(Dataset entries)
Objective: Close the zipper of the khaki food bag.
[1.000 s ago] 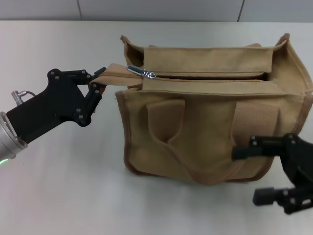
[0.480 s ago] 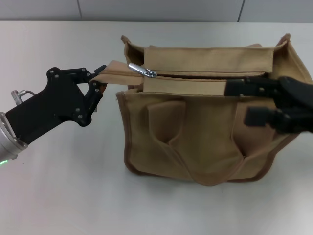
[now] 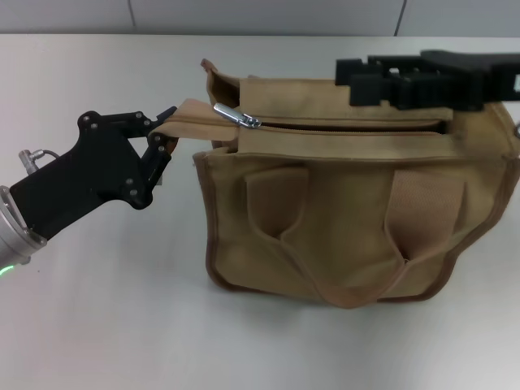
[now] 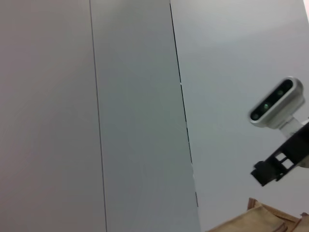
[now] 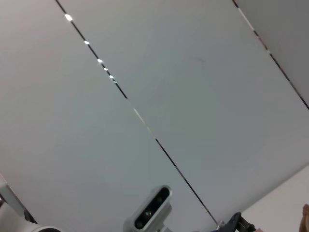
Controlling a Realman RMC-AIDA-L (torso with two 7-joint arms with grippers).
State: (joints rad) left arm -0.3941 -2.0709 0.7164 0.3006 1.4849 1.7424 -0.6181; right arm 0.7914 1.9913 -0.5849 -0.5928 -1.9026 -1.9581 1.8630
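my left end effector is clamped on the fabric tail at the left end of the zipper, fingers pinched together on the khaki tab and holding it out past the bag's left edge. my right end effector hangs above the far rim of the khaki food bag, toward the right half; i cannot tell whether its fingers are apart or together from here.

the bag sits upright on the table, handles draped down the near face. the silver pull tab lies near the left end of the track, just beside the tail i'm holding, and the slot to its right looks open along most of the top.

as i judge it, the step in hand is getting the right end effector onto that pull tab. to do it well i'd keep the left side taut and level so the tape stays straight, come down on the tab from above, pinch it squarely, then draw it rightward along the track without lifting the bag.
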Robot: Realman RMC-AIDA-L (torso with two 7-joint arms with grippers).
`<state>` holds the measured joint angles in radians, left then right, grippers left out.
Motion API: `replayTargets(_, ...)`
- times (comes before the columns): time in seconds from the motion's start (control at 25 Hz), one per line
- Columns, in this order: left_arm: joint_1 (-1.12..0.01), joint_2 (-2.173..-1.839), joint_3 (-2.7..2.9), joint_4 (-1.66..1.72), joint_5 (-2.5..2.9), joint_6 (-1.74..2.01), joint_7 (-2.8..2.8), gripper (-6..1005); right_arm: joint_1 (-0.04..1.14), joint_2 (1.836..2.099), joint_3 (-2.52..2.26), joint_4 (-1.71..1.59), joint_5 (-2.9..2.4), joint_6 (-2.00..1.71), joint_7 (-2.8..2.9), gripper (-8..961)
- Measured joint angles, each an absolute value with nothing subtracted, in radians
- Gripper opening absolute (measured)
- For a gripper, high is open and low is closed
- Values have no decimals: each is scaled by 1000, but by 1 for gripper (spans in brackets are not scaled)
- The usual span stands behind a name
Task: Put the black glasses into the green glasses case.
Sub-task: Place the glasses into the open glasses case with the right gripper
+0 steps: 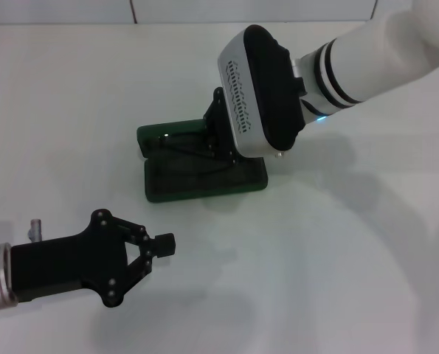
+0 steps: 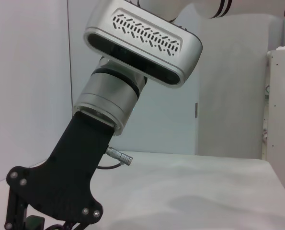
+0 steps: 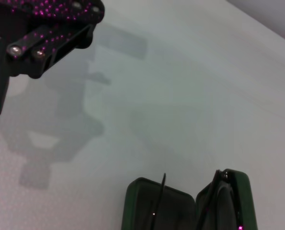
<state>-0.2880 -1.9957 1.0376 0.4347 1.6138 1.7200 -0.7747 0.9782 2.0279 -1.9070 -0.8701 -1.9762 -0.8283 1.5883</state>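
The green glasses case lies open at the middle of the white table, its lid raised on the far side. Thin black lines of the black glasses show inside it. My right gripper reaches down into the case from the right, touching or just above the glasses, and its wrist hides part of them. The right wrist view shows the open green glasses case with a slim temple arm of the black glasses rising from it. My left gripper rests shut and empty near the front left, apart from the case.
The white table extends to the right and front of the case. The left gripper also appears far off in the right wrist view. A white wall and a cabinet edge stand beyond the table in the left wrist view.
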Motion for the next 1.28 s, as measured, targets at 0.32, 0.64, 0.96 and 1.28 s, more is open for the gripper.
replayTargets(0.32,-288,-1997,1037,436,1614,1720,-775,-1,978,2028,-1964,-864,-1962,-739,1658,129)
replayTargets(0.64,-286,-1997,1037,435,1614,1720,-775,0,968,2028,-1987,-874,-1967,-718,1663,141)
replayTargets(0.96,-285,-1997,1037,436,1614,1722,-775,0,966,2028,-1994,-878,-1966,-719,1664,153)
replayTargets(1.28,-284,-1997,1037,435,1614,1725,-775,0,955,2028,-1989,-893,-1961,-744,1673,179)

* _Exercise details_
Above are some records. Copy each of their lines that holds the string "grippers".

* _Expected answer_
Controlling a Realman RMC-AIDA-L (torso with two 7-joint arms with grippers).
Robot: Realman RMC-AIDA-L (torso with two 7-joint arms with grippers).
`<state>` holds the measured joint angles in radians, left then right, grippers left out.

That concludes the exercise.